The judicial chambers were the appellate and supervisory instance in relation to the district courts. They also considered especially important cases in the first instance, such as cases of high treason or crimes of officials. The judicial chambers were created one by one for several provinces and were divided into civil and criminal departments.

Above all the judicial organs of the Russian Empire was the Senate. He was the cassation instance in relation to all courts. And he could be a court of first instance for especially important cases.

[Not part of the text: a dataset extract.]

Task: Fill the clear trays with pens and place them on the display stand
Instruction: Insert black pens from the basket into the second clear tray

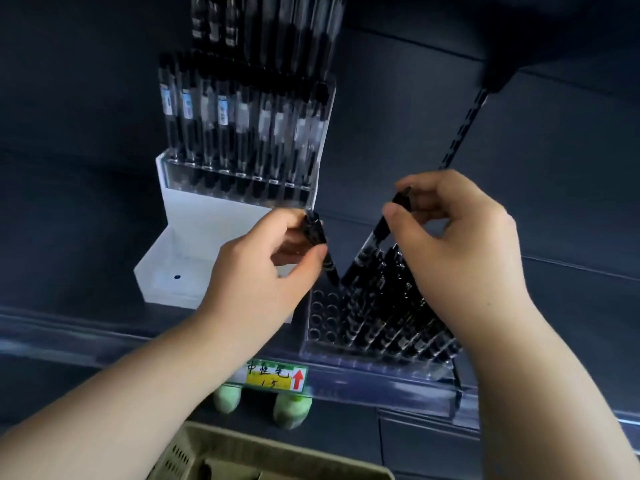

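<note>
- My left hand [266,268] is pinched around a black pen [320,244], thumb and fingers closed on its upper barrel, with the tip pointing down and to the right.
- My right hand [460,247] is pinching a second pen [372,244] near its cap end; this one slants down to the left, so the 2 pen tips nearly meet in a V shape.
- Both tips hang just above the clear tray [374,344], which sits on the shelf [69,327] at its front edge.
- The tray's right side is packed with black pens leaning to the right; at its left side I can see a few columns of open round holes [323,317].
- To the left and behind stands a white display stand [194,237] in steps. Its upper step carries another clear tray of upright pens [242,126], several with pale labels; its lower step shows bare white with 1 dark dot.
- More pens hang higher up, blurred.
- A yellow-green price tag [277,375] with handwriting and a red arrow is clipped to the shelf rail, just below my left wrist.
- Under the shelf I see 2 pale green rounded objects [291,412], and a beige perforated basket [263,459] at the bottom of view.
</note>
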Demonstrator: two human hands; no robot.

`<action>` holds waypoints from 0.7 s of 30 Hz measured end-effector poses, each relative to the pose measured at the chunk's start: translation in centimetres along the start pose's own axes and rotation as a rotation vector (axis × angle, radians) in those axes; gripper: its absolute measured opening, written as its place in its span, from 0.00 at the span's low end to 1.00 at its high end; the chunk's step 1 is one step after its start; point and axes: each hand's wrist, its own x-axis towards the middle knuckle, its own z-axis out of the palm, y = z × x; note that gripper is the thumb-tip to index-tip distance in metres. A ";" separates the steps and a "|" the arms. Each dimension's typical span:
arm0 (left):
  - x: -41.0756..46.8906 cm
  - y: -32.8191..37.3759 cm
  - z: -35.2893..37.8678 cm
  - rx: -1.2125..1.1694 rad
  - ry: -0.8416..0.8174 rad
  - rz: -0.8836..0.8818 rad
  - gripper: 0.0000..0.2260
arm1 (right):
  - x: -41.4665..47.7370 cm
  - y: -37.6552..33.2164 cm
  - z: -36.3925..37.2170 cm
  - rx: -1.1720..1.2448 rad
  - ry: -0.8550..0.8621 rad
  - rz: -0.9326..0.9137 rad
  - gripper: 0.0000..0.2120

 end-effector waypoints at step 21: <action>0.4 -1.2 0.6 -0.013 0.050 -0.159 0.10 | -0.2 1.6 1.9 -0.185 -0.101 0.076 0.08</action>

For example, he tried cases of crimes of high-ranking officials

For the consideration of cases of state crimes of particular importance, a specialized court could be created by decree of the Emperor: the Supreme Criminal Court.

The emperor, which is quite natural for absolutism, stood at the head of the entire judicial system.

During the period of counter-reforms, legislators partially restored the state of the judicial system until 1864. Courts for especially important cases began to be held in special order, the irremovability of judges was limited and their dependence on the administration increased: the higher disciplinary presence was given the right to dismiss judges without petition, not only for official misconduct, but also for disgusting morals and reprehensible official misconduct. Thus, the governors could declare territories in a special position, during which all criminals were subject to the court of the military court, which, without delving into the essence of the case, quickly passed convictions. There was a decrease in the jurisdiction of jury cases, first political cases were removed from their jurisdiction (the jury often acquitted criminals), and then a number of other cases.